I attended the meeting of the North Carolina Board of Massage & Bodywork Therapy yesterday. I’m a member of that Board, and it was a 10-hour meeting, somewhat emotional for me…and it dragged on until 8 pm last night. This morning at 9, I was back at the Board office bright-eyed and bushy-tailed for a License Standards Committee meeting. Thank goodness, that one only lasted three hours. I walked out into the sunshine, retrieved my car from the parking garage, and headed west on 1-40.

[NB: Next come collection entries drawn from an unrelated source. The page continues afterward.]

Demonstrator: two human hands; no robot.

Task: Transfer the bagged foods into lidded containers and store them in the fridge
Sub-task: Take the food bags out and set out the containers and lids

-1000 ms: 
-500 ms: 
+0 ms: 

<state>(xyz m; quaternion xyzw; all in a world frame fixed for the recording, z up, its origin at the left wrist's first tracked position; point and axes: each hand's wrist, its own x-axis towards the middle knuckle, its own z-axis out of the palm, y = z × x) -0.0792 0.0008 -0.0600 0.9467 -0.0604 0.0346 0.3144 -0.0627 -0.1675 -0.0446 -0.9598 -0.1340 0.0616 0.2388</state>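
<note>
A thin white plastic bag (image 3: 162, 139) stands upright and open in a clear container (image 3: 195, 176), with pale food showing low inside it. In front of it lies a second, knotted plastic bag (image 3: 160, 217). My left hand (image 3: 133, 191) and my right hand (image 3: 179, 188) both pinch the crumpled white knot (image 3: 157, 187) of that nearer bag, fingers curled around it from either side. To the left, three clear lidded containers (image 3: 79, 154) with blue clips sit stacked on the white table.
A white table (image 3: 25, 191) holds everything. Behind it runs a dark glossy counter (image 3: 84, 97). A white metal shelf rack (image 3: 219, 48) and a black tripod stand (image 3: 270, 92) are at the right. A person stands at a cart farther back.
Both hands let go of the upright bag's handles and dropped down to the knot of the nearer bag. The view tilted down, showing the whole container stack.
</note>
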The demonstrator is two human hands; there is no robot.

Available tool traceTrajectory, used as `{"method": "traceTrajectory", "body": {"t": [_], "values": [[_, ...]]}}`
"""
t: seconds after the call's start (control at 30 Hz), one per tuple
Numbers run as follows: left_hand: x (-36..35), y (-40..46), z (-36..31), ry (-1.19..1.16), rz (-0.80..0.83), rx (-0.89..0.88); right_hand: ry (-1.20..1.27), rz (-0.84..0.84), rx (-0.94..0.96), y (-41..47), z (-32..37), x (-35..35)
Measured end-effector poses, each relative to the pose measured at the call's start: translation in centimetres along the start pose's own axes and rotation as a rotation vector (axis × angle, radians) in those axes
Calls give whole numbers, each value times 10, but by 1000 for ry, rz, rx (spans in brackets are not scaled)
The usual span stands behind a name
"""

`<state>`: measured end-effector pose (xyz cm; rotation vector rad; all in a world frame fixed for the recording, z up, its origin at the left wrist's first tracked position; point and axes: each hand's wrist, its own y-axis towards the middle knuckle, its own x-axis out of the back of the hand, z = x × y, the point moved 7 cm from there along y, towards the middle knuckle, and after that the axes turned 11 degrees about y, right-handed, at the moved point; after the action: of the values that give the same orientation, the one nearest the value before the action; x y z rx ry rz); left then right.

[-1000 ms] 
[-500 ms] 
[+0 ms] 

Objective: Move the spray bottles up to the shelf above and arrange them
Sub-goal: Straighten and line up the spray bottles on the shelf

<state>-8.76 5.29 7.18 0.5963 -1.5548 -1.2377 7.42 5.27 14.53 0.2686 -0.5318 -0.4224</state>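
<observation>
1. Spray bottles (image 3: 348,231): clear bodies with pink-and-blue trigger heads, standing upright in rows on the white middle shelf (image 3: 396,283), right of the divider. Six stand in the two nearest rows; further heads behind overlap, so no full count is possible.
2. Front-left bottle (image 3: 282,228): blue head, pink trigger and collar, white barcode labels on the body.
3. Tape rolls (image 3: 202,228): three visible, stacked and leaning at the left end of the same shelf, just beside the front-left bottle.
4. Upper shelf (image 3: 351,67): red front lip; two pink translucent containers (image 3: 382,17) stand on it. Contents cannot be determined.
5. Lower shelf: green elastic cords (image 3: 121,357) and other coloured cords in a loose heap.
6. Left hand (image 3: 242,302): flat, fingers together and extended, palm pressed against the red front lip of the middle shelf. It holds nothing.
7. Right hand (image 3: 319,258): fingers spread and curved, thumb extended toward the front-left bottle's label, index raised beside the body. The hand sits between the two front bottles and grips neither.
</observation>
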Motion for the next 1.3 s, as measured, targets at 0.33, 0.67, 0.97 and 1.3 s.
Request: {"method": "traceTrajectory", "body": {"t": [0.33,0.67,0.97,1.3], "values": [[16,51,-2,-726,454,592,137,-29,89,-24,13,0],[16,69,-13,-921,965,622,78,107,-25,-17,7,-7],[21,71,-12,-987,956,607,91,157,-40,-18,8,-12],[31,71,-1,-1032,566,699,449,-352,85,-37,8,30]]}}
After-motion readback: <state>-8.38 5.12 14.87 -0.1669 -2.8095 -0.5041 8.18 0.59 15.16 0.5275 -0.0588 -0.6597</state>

As is usually the case in the Triangle, traffic was crazy. People are either going 90 miles an hour–no joke–and even if you are, somebody will be on your rear-end acting like you should go faster in order to get out of their way–or it’s at a standstill due to some wreck or construction or both. After going about 20 miles, I decided to take the long way home. I hit the Lake Jordan exit and in just a couple of minutes I was on a country road, passing rolling farmland, fruit stands with pumpkins displayed, rolled hay in the fields ready to be put up. I rolled down the window and took a few deep breaths. I crossed the lake, not a boat in sight. When I made it to the Uwharrie National Forest, I pulled over for a few minutes and got out of the car. I wasn’t dressed for hiking, but it was tempting just to disappear into the woods.

This has been a busy month for me personally, and I’ve been remiss in not reporting some of the things that have gone on in the massage world. Here’s a short recap:

For the first time in history, AMTA decided to let candidates for the election have more access to the members than the short statements that have traditionally been the only thing they were allowed to have. Most of them have a Facebook page…one caveat is that they all have a disclaimer that the candidate has the right to remove statements from their wall if they are deemed inappropriate, and apparently a few of them think that means anything negative. I’ve heard some complaints from members who asked a question or made a comment and got deleted. There wasn’t any profanity, racial slurs, or anything else inappropriate, just a question or two that warranted an honest answer that the candidate wasn’t apparently ready to answer. Still, it’s a good thing that they’re interacting with people and having more of a chance to let the membership get to know them before the vote, which starts next month. I have a blog on my picks for the seats.

The Federation of State Massage Therapy Boards held their annual meeting in San Juan, PR. I didn’t attend that meeting this year but apparently it was busy and productive. Kevin Snedden (MO), Kathy Jensen (IO), Susan Beam (NC), and Phyliss Salyers (TN) were all reelected to BOD seats. Scott Miller declined to serve another term, and his seat went to Billie Shea of NV. The good news of the meeting was that the start-up loan was paid off in full 27 months early.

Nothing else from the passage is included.